Of course, it is a sad reality that the condition of Durban’s CBD is a pale shadow of its former self (The Mercury, October 10). But nobody should be surprised about this despite the warnings given more than 30 years ago.
In 1992, influential liberal city councillor Peter Mansfield warmly promoted the idea of having informal trade in the streets of the city centre. He said the changing political and social situation of the time needed to reflect that reality. After Mansfield’s idea had been in operation for some months, I put it to him in the Council that Smith and West Streets resembled a “bizarre bazaar” as tables with fruit, vegetables and perishables clogged the sidewalks and generated trash of every description.

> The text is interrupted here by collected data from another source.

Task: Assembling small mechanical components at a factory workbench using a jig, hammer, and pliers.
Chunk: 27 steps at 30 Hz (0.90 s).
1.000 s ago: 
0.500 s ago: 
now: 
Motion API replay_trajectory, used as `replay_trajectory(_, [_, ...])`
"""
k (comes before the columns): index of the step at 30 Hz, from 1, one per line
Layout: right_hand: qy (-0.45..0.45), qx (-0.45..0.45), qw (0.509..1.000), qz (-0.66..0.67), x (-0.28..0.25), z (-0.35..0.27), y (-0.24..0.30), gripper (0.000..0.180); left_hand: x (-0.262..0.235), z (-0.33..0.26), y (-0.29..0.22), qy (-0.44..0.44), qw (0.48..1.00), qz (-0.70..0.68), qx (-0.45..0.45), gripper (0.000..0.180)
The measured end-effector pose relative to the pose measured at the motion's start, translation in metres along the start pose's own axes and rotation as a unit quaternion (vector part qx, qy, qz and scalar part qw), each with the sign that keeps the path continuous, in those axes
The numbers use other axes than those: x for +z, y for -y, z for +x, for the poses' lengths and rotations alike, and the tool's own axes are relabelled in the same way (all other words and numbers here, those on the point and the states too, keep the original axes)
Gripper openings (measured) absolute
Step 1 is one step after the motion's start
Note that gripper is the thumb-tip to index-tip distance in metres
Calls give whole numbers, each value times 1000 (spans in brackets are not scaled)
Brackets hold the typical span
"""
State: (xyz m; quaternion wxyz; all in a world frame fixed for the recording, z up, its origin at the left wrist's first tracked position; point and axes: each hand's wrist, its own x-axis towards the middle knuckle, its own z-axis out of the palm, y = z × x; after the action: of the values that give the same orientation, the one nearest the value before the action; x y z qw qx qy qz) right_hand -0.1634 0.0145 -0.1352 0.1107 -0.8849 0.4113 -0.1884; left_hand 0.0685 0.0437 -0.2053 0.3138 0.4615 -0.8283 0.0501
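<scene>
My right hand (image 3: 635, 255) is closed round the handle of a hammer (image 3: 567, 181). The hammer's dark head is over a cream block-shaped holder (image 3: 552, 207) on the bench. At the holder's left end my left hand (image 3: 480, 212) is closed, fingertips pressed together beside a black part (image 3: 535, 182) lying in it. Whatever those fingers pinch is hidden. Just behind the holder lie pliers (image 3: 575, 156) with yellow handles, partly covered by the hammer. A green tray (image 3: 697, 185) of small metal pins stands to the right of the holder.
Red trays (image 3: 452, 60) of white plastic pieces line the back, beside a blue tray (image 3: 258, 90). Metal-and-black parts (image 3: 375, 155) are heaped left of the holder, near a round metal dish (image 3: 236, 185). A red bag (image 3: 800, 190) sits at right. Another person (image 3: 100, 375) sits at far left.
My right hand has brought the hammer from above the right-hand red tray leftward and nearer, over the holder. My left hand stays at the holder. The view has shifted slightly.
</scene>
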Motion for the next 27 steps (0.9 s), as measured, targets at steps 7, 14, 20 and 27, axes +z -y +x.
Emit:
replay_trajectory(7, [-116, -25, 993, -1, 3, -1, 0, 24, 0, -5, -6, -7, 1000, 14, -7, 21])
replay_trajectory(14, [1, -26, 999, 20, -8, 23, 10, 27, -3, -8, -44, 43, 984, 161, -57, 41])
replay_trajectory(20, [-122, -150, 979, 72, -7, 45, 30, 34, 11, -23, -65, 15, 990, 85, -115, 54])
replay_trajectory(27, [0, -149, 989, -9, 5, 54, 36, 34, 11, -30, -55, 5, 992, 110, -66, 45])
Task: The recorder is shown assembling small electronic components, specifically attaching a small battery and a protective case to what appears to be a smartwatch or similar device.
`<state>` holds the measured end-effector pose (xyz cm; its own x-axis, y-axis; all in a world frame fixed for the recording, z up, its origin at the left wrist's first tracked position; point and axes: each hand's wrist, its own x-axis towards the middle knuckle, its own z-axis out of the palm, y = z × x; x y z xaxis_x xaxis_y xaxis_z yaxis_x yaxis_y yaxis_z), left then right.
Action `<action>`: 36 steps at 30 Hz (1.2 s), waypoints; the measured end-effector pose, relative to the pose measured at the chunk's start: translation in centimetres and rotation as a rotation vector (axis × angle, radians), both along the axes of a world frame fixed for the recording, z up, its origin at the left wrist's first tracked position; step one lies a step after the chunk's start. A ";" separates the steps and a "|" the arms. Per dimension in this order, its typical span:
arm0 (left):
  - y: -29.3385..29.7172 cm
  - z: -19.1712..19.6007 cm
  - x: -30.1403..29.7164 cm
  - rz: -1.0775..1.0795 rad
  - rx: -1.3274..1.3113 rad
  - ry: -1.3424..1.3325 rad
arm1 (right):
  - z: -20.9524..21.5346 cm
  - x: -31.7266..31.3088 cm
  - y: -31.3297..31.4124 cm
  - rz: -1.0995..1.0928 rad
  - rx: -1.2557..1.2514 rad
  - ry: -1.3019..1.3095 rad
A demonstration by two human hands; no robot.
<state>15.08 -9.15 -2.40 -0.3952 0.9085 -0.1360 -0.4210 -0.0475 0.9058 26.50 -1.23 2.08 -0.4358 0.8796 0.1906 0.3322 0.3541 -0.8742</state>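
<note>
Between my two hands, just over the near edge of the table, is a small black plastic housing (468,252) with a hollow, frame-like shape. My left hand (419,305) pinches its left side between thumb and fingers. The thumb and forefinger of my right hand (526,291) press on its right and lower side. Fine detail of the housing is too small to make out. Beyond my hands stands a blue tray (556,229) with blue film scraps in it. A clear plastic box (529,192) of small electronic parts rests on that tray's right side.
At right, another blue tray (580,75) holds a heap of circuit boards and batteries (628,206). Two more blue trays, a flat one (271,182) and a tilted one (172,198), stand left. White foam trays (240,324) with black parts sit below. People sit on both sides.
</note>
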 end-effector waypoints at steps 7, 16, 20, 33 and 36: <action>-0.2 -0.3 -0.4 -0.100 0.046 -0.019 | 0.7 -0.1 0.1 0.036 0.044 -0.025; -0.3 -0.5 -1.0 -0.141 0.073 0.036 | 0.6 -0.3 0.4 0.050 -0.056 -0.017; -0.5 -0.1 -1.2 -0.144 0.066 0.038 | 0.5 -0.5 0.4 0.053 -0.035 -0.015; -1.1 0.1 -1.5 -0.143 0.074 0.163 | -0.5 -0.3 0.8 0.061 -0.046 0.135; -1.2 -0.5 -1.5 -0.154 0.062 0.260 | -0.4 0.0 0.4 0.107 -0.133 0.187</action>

Since then, the bizarre bazaar and its attendant social ills have succeeded in negatively transforming a once-prized real estate area and closing down all the iconic shops and stores in the process, Adams Booksellers being the last to exit. So, of course, the once enthusiastic expression of “going to town” has long since lost its allure, replaced by shopping malls which now thrive in most suburbs.
But the plight of the CBD could have been avoided. I recall a report by City Water Engineer Neil McLeod in 1992, circulated to all 30 councillors, of what he noted while attending a conference in Nairobi. He pointed out that no informal trade was permitted in the city’s main streets. Instead, it was confined to a specific area adjacent to the CBD.
If that policy had been applied in Durban, the CBD might have been spared the bizarre bazaar syndrome. But the lack of political will and failure to assert town planning regulations account for its plight. What the late deputy mayor Nomvusa Shabalala defended as the “vibrancy” of the CBD is actually a squalid, loss-making investment zone deterring tourists and reducing municipal revenues.